Rosner: This is a natural moment and the right opportunity for organizations to pause and ask whether their current commercial model still fits the portfolio, growth trajectory, and customer engagement strategy. For some organizations this will be a straightforward technology move because they’ve recently modernized; for others, it’s a catalyst to revisit how they deploy field roles, channels, and decisioning. What I believe is most important for organizations is to have right-sized ambition to what the business truly needs next, not assume every company needs a full commercial reinvention. This is not a one-size-fits-all opportunity which is why it’s so important to understand and align the decision to meet the business goals and ambition.

PE: How should C-suite executives in Pharma use this opportunity to make field teams more effective?
Rosner: If we define “effective” in operational terms such as less administrative burden, better next-best actions, and more time in value-added customer interactions, then decision-makers need to evaluate and prioritize a CRM program that would be accountable to those outcomes. We also see agentic capabilities that can reason and act to move work forward—supported by intelligent context and enterprise trust—which can materially reduce admin burden when embedded into frontline workflows; however, it’s still early and needs clear use cases, governance/guardrails, and adoption focus to deliver measurable lift.

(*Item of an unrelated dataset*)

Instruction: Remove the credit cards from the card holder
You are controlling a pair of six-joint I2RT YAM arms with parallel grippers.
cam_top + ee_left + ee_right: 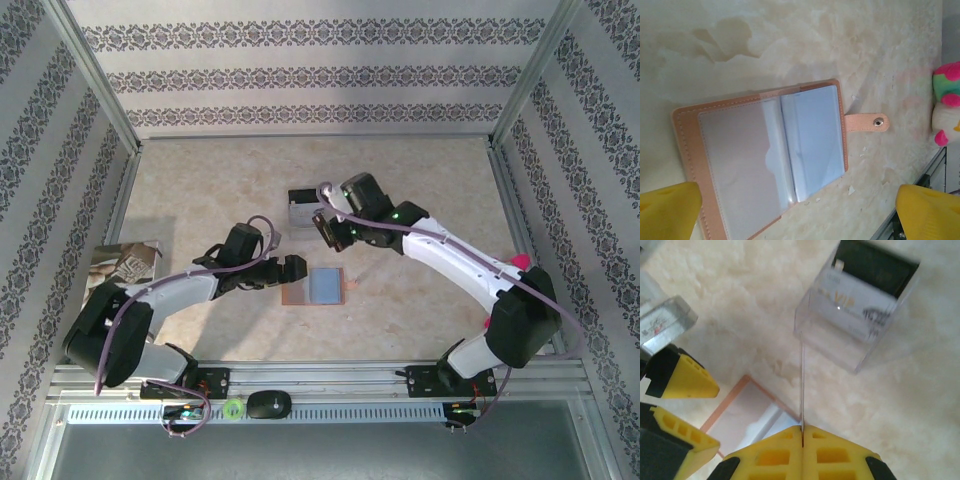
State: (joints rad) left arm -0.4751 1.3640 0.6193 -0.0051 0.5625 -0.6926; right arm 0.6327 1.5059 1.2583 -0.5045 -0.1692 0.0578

Deloitte’s Center for Health Solutions recently surveyed sales reps and found that 54% said an AI Follow Up assistant would be very useful, and 69% said that broken processes/administrative burden adds no value and doesn’t help them sell.

As organizations assess their specific needs, it’s important to recognize that they are not just selecting a platform but need to consider how they engineer workflows and decisions support the field actually experiences day to day.

PE: How can companies avoid cementing inefficiencies?
Rosner: The biggest trap is treating this as a “lift-and-shift” where legacy processes, exceptions, and workarounds get rebuilt on a new platform, so you modernize the tool but fossilize the operating model. Leaders should use the transition to identify the “cracks in the cement”: simplify processes, standardize where it matters, and redesign field workflows before automating them. The discipline is to make explicit choices about what you will stop doing, not only what technology you will implement.

PE: Does the industry recognize this decision as more than just a simple back-office IT upgrade?
Rosner: It can be either, and neither is inherently “right” or “wrong.” For companies that have recently modernized commercial engagement and technology and are well positioned for their 5–10-year strategy, it may legitimately be a back-office upgrade. For others, it's a chance to get ahead of the next decade as humans and agents elevate work and reshape what's possible in productivity, decisioning, and execution- so the CRM choice becomes the operating backbone for broader commercial transformation.